**Task to complete**
Reproduce the entries shown below only from the line with "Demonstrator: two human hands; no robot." down to the line with "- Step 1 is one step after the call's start", keeping both end lines and copying each one exactly.

**Supplied material**
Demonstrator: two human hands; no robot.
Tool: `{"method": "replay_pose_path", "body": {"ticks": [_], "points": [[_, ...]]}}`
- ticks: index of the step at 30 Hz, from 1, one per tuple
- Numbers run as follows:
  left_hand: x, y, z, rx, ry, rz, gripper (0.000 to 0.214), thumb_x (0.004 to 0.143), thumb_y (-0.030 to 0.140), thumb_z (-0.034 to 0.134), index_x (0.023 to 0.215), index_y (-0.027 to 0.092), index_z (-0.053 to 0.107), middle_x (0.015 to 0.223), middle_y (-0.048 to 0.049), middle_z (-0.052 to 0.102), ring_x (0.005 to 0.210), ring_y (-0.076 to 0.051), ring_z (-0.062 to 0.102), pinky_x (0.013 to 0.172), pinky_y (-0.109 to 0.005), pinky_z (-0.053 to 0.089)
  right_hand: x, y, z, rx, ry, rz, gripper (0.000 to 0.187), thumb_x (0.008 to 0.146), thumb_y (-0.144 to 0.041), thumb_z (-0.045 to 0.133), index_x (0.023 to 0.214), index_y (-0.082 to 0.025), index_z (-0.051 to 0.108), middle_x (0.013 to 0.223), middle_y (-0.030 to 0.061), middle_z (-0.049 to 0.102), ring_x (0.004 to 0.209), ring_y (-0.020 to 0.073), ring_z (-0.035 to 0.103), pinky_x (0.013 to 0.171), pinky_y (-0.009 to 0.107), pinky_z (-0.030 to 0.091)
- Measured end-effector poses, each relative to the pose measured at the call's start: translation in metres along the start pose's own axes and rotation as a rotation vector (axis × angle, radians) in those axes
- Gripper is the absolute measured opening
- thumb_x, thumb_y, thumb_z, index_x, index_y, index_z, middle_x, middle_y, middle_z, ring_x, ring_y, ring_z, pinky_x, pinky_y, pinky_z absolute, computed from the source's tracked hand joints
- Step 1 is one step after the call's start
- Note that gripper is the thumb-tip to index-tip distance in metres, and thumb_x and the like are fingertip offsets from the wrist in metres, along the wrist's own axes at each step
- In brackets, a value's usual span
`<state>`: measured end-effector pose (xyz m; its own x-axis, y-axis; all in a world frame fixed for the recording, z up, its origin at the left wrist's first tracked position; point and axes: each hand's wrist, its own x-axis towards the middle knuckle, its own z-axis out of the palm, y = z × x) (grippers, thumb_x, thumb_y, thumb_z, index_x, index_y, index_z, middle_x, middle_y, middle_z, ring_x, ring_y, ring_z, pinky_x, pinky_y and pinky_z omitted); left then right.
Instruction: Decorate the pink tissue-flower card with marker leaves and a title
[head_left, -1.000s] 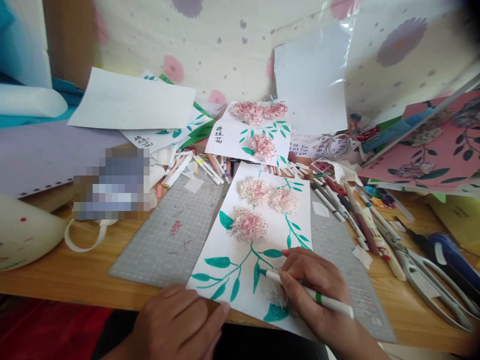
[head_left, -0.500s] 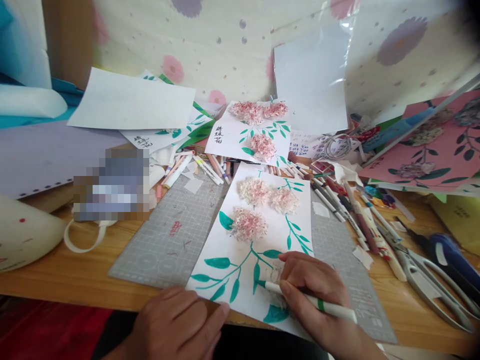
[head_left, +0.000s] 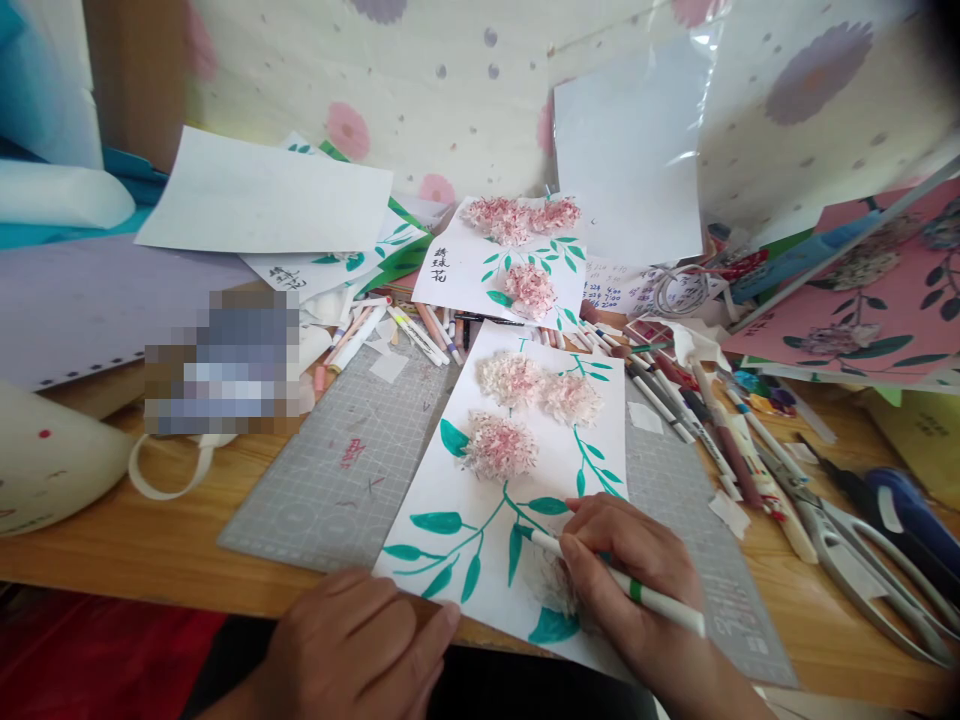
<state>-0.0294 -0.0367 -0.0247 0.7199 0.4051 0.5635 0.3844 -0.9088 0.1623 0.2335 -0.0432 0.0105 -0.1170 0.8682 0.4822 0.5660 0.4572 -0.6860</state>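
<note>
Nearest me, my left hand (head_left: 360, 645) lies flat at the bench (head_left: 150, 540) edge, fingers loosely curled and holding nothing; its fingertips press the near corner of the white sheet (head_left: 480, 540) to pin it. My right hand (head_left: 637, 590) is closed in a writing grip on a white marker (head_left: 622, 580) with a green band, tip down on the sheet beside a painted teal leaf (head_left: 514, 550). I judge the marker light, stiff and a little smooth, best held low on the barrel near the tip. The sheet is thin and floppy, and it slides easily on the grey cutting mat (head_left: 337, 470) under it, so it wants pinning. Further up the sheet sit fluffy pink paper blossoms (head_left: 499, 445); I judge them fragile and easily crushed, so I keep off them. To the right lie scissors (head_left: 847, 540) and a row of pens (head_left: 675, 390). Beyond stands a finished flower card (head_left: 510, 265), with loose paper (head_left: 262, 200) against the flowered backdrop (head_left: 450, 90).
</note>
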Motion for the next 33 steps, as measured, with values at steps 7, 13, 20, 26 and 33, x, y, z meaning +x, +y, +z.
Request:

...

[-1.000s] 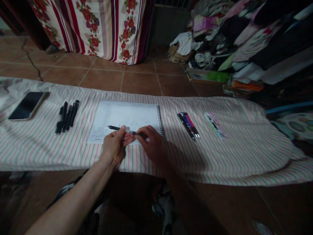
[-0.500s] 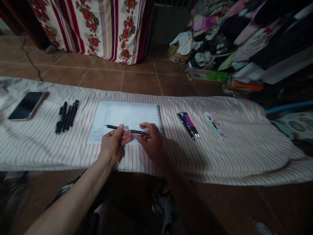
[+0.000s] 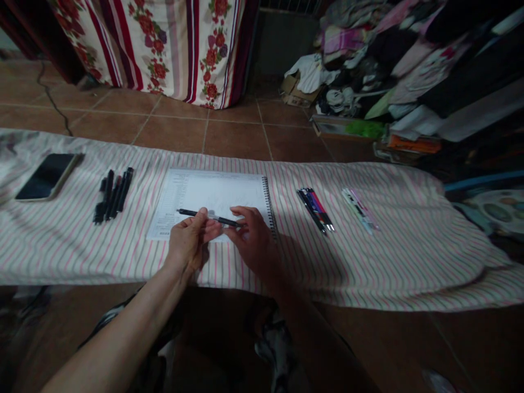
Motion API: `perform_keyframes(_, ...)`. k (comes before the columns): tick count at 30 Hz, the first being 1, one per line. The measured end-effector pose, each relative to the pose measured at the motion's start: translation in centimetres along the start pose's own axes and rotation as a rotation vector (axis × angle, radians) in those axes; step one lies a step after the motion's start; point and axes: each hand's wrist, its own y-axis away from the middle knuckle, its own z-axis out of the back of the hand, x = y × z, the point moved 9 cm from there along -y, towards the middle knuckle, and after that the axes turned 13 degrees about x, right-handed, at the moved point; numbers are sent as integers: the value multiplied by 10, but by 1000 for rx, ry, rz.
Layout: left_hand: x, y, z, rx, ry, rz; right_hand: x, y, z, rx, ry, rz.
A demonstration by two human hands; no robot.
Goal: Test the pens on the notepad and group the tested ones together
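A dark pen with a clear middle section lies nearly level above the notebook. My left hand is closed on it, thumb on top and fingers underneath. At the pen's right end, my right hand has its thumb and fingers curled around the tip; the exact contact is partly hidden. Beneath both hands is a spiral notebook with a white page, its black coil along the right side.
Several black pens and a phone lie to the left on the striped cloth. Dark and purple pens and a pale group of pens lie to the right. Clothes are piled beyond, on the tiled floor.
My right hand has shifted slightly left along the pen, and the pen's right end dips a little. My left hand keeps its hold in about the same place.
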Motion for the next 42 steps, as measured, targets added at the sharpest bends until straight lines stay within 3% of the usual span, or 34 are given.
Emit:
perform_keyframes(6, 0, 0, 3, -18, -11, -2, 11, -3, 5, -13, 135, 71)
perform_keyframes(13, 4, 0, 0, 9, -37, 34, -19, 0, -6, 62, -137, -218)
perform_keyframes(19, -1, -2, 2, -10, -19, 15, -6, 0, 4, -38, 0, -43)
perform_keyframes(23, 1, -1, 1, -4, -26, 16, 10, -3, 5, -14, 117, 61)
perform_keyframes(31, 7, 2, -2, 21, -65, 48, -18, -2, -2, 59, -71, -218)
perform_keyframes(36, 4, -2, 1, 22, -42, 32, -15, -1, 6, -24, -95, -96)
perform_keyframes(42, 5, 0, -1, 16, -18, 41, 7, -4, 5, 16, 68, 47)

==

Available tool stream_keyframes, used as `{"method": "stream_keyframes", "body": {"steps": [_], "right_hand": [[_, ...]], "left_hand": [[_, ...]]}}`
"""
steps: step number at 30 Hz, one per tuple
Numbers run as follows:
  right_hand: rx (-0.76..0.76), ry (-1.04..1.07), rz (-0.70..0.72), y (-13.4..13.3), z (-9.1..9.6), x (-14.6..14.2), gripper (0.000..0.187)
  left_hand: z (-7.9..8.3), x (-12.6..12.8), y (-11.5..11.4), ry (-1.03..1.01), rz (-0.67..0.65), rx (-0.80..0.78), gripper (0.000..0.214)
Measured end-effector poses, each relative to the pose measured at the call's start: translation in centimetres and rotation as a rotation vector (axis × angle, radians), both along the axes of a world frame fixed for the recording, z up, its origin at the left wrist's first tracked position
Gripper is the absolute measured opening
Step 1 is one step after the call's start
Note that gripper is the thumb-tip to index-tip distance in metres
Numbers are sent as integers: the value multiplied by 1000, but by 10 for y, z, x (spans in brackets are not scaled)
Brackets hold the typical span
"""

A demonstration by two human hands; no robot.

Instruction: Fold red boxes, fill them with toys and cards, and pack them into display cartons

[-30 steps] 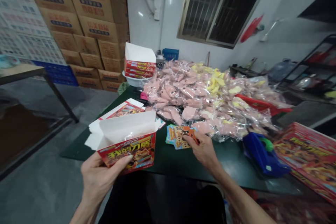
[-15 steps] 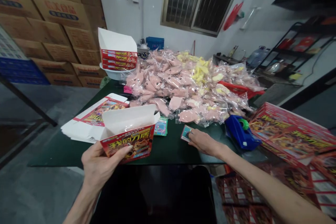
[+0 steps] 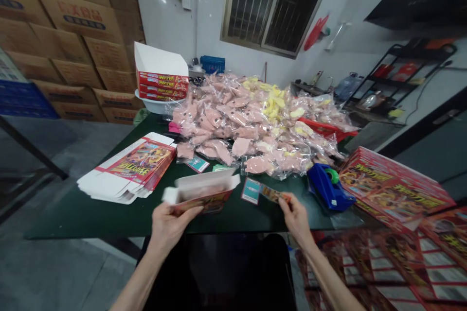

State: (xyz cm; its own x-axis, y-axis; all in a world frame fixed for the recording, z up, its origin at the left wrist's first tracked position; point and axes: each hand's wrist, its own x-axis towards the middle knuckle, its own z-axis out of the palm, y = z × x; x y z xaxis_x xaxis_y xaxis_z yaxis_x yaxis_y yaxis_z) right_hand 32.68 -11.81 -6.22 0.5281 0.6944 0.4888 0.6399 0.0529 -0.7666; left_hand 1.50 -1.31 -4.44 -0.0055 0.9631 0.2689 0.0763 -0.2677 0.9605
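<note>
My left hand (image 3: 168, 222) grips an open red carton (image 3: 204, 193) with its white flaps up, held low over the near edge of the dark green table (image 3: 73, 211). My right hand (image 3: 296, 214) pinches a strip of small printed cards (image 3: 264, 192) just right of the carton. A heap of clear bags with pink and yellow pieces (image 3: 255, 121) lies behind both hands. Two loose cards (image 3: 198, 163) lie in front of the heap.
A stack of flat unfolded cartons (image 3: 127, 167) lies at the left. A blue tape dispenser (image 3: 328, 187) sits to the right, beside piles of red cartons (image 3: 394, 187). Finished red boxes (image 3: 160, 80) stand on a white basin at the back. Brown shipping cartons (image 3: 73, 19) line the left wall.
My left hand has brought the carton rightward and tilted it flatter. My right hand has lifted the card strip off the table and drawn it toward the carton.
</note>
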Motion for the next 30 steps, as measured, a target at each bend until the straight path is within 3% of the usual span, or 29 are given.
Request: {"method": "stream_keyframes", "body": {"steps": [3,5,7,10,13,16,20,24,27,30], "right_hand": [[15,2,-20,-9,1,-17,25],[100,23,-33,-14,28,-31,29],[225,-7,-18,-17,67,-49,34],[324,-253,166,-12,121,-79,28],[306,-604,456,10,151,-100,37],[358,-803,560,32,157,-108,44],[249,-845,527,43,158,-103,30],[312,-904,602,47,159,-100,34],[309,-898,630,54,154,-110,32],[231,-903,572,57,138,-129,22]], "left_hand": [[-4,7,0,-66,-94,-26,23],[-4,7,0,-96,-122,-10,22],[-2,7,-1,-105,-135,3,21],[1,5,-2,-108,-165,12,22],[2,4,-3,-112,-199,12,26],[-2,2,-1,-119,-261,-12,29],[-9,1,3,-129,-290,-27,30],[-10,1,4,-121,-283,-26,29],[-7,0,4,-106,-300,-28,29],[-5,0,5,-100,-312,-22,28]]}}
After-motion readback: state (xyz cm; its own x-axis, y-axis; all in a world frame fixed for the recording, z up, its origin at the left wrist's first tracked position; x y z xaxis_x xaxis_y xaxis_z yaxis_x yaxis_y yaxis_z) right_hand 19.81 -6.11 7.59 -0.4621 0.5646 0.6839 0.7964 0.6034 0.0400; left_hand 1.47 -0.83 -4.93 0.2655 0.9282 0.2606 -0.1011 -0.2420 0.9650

**Exercise result**
Demonstrator: two human hands; no robot.
Tool: `{"method": "replay_pose_path", "body": {"ticks": [_], "points": [[_, ...]]}}`
- ticks: index of the step at 30 Hz, from 1, one per tuple
- Numbers run as follows:
  left_hand: x, y, z, rx, ry, rz, gripper (0.000 to 0.214), thumb_x (0.004 to 0.143), thumb_y (-0.030 to 0.140), thumb_z (-0.034 to 0.134), index_x (0.023 to 0.215), index_y (-0.027 to 0.092), index_z (-0.053 to 0.107), middle_x (0.015 to 0.223), middle_y (-0.048 to 0.049), middle_z (-0.052 to 0.102), ring_x (0.005 to 0.210), ring_y (-0.076 to 0.051), ring_z (-0.062 to 0.102), pinky_x (0.013 to 0.172), pinky_y (-0.109 to 0.005), pinky_z (-0.053 to 0.089)
  right_hand: x, y, z, rx, ry, rz, gripper (0.000 to 0.187), thumb_x (0.008 to 0.146), thumb_y (-0.144 to 0.041), thumb_z (-0.045 to 0.133), index_x (0.023 to 0.214), index_y (-0.082 to 0.025), index_z (-0.051 to 0.108), middle_x (0.013 to 0.223), middle_y (-0.030 to 0.061), middle_z (-0.049 to 0.102), ring_x (0.004 to 0.209), ring_y (-0.020 to 0.073), ring_z (-0.035 to 0.103), pinky_x (0.013 to 0.171), pinky_y (-0.009 to 0.107), pinky_z (-0.030 to 0.091)
- Measured end-effector poses, each relative to the pose measured at the call's start: translation in metres along the start pose's own axes and rotation as a rotation vector (axis × angle, radians) in those axes
- Gripper is the absolute measured opening
- thumb_x, thumb_y, thumb_z, index_x, index_y, index_z, middle_x, middle_y, middle_z, ring_x, ring_y, ring_z, pinky_x, pinky_y, pinky_z absolute, computed from the source's tracked hand joints
- Step 1 is one step after the call's start

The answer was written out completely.